Great article – so true. You forgot ‘Little Britain’ which would not get past the censors today, but was a big hit in our family – we still quote it. Also the ‘Detectorists’ was fantastic- it wasn’t really a comedy – so you can’t critique it within a review of sit coms. I loved it because it was soooo ‘English’.
Officer Crabtree was always my favourite
https://www.google.com/search?q=officer+crabtree+%22you%27re+our+bummers+are+farting+for+you%22+sketch%3F&ie=UTF-8&oe=UTF-8&hl=en-gb&client=safari#fpstate=ive&vld=cid:e0b1105b,vid:fYNXMWRdCx0,st:0
We plebs fund the whole damn BBC shooting match. I so wish everyone would follow the legal path and stop paying which would entail cancelling Sky, Virgin etc. since these are illegal to view without the licence. Live sport of course would need a visit to the pub, no bad thing.
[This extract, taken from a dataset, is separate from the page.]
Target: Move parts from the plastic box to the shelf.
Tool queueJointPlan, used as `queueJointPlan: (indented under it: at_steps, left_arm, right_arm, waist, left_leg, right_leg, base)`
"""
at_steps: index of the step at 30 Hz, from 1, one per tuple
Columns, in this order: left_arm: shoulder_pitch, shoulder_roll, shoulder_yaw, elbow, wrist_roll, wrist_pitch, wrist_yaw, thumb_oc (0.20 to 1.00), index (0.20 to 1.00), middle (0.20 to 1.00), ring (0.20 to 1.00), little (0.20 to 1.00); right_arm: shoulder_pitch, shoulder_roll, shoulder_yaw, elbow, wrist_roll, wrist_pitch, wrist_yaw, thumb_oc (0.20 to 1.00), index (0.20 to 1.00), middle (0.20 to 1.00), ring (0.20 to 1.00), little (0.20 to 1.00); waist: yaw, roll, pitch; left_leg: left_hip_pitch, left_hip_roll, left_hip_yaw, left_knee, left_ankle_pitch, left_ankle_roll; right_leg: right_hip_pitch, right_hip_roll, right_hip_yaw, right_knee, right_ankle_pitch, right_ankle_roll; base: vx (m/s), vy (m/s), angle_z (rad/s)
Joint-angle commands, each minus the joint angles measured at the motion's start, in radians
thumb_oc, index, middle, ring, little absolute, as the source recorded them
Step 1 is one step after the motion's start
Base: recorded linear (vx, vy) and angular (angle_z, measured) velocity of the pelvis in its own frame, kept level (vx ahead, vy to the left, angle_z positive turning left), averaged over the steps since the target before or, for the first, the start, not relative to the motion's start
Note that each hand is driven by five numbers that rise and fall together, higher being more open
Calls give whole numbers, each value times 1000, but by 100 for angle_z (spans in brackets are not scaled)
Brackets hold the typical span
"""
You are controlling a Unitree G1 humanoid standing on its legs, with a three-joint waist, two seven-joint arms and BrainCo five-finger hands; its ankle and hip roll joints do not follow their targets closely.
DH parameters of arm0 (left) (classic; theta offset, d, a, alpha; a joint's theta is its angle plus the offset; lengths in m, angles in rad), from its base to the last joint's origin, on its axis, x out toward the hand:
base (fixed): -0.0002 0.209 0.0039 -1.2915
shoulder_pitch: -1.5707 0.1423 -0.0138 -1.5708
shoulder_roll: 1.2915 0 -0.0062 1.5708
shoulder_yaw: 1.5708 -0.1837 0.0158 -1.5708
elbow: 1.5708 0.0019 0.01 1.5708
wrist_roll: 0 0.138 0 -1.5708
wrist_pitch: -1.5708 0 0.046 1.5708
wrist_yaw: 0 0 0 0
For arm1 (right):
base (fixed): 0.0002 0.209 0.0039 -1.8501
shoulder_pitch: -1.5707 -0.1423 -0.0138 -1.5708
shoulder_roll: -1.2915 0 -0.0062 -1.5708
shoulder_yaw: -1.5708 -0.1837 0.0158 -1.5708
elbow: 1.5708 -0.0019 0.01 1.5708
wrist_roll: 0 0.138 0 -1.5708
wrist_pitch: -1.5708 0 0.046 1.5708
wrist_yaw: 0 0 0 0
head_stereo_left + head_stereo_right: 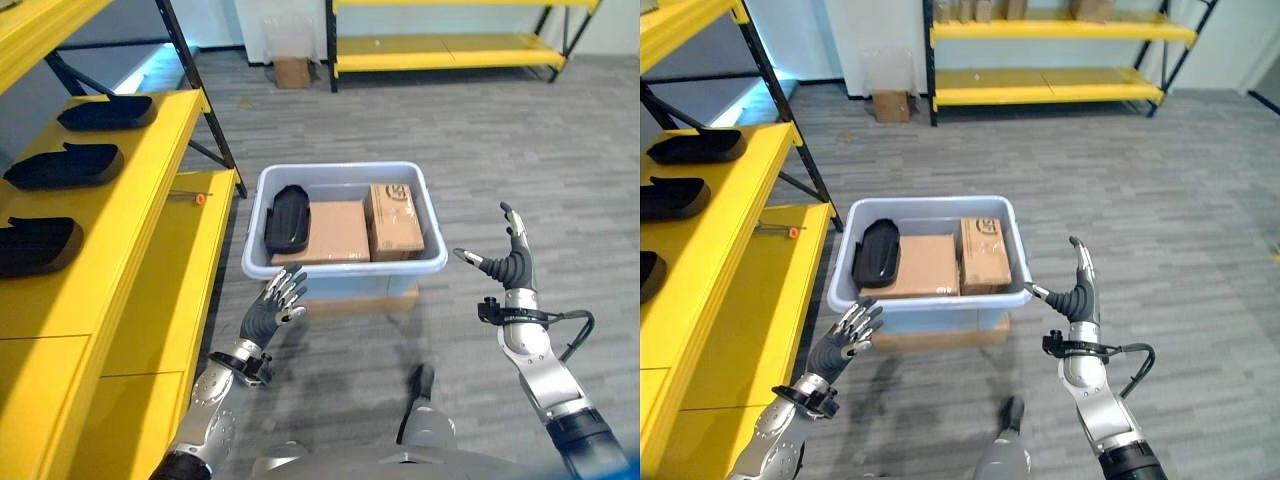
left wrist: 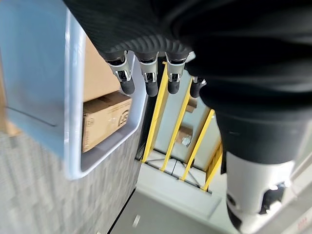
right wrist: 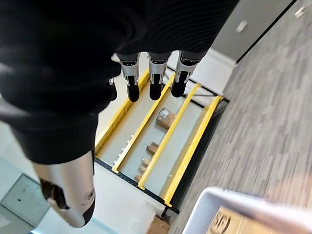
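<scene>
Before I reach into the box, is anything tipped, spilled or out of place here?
Nothing looks spilled or damaged. The plastic box sits level on the floor, with one black part and two cardboard boxes lying inside. Three black parts sit in a row on the yellow shelf. One oddity: an orange-tipped tool lies loose on the lower shelf.

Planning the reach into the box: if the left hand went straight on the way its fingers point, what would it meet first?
Most likely the near wall of the plastic box: the open left hand sits just short of it, fingers aimed up toward the rim. Depth is unclear, so it might clear the rim.
</scene>
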Motion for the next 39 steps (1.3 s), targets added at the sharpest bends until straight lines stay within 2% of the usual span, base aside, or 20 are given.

That might galvanise a genuine campaign to rid us of this ransom.I dream of course, they’d shift it to being funded out of general taxation.
Come the time of the election, don’t forget who it was that appointed Shah as Chairman, it was this pathetic faux Conservative Government. The same people that brought us the tyranny of lockdowns.
I agree with a lot of this. But I would also say that there is a room for different types of comedy. I quite enjoy some comedy dramas (I like comedies like The Detectorists which are not laugh a minute). You could argue that Afterlife is in a similar vein.
Variety is what people want. Let’s have classicly stupid sitcoms which are pure escapism. I loved Reeves and Mortimer’s House of Fools – massively underrated imo. But sure, we can have more ‘serious’ ones too.
Atm, it feels like things are leaned a little too heavily to the tastes of ‘tastemakers’ and what I would call the ‘trend-setting classes’.